ATLANTA — Temperatures are projected to stay in the nineties through the rest of the week. It’s that time of year when folks using air conditioning pay their highest power bills. But what are customers paying for?
Energy sources are changing a lot. A few days ago the Georgia Public Service Commission approved a plan by Georgia Power that shows the utility making some noteworthy changes in how it produces electricity.
Natural gas, like the energy powering a plant in Smyrna, is in. Natural gas is cheap and relatively clean to burn. Coal, which powers a behemoth in middle Georgia, is on the way out.
"The main reason utilities are moving away from coal is because it’s not cost-effective to burn coal anymore," clean energy advocate Bryan Jacob said.
He and other advocates are thrilled.
Nine years ago, Georgia Power got most of its electricity from coal, followed by natural gas and oil. It got less than twenty percent of its energy from nuclear, solar, hydroelectric dams and other sources.

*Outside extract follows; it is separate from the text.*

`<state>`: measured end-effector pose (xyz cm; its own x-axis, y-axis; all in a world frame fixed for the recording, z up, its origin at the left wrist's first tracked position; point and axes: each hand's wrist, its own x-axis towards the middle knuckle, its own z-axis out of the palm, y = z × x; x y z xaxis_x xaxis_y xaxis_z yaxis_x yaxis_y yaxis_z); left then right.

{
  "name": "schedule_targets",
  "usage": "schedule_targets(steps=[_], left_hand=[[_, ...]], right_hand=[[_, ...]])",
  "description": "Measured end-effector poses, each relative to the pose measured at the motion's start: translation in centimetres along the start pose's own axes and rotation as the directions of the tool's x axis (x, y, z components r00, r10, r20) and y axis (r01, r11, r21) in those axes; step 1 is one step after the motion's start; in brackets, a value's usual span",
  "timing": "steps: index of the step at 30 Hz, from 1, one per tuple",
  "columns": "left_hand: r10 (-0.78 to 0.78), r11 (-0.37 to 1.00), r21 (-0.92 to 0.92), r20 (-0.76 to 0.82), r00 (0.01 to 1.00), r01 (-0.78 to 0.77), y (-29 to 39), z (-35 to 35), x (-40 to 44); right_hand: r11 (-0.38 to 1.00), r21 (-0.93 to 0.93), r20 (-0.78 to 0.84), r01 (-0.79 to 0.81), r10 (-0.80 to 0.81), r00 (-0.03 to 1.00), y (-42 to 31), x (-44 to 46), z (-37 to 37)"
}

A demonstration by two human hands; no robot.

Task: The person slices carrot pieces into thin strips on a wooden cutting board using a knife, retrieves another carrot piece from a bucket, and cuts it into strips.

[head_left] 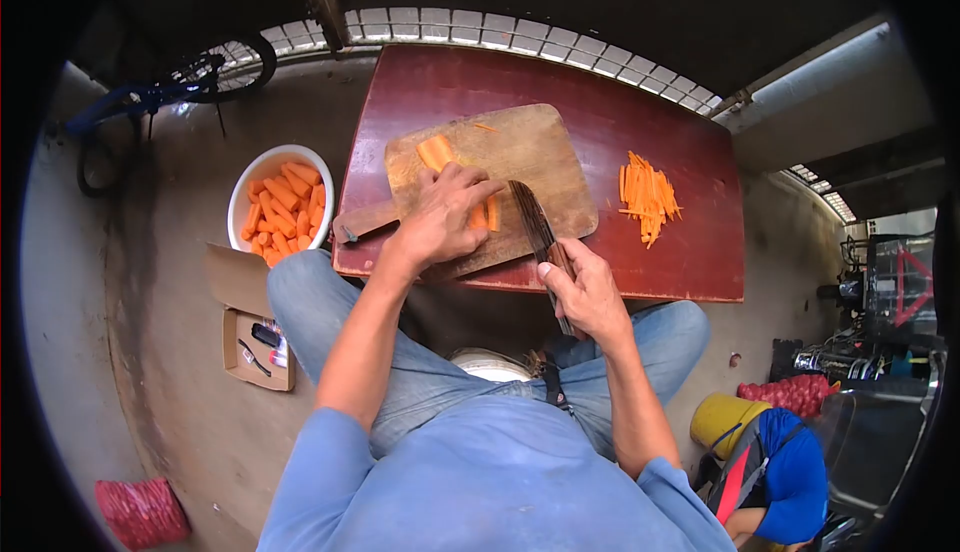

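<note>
On the wooden cutting board point(545, 152), my left hand point(448, 214) presses down with bent fingers on orange carrot pieces point(480, 217). More flat carrot slices point(436, 151) lie just beyond its fingers. The handle of my knife point(540, 232) is in my right hand point(588, 292); its dark blade rests over the board, right of the carrot pieces. A heap of thin carrot strips point(648, 197) lies on the red table point(690, 152), to the right of the board. Whole peeled carrots point(285, 202) fill a white bowl point(240, 197) left of the table.
An open cardboard box point(235, 352) with small items stands on the floor at left, with a blue bicycle point(150, 97) behind. Red net sacks point(140, 512) lie on the floor. At lower right are a yellow bucket point(722, 422) and a person in blue point(795, 477).
</note>
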<state>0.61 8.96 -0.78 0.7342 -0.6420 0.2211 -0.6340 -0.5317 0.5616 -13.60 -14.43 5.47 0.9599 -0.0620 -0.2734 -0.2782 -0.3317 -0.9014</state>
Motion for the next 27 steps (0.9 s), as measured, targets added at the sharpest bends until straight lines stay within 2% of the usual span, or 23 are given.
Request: schedule_targets(steps=[5,11,15,22,27], left_hand=[[0.002,0.999,-0.049,-0.023,1.000,-0.003,0.1,1.2,1.0],[0.053,0.995,-0.081,-0.137,0.989,-0.064,1.1,2.6,0.8],[0.116,0.991,-0.049,-0.183,0.976,-0.127,1.1,3.2,0.3],[0.108,0.994,0.027,-0.175,0.979,-0.105,1.7,3.5,0.4],[0.105,0.994,0.019,-0.200,0.974,-0.104,1.5,3.7,0.6]], right_hand=[[0.995,0.079,0.004,-0.057,0.057,0.998,1.0,0.6,0.4],[0.994,0.096,-0.032,-0.046,0.049,0.998,-0.1,0.4,-0.5],[0.996,0.079,0.020,-0.035,0.033,0.999,-0.6,1.0,-0.6],[0.992,-0.114,0.009,-0.051,0.053,0.999,-2.7,-0.1,0.8],[0.987,-0.080,-0.013,-0.138,0.137,0.990,-2.6,-0.4,1.5]])
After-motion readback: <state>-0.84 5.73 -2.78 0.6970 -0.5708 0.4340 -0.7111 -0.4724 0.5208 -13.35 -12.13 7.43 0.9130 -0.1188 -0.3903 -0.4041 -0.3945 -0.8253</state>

But by 2023, Georgia Power expects its use of solar power to soar – from less than one percent of its grid to 13 percent and more in the years beyond.
Its coal use will be cut by more than half. Its use of natural gas and oil will rise slightly. Georgia Power is also expecting more power from nuclear Plant Vogtle, whose deadline and budget-busting expansion has been underway for years near Augusta. But even if Vogtle’s two new reactors come online soon – nuclear energy will still only be 13 percent of the total electric grid.
And when it’s hot outside, remember that solar energy is partly powering the AC.
"Less coal, more solar is the direction the economics of all the energy choices are leading," Jacob said.
And solar works best in summer because that’s when there’s the most sunlight -- and when power bills are at their highest.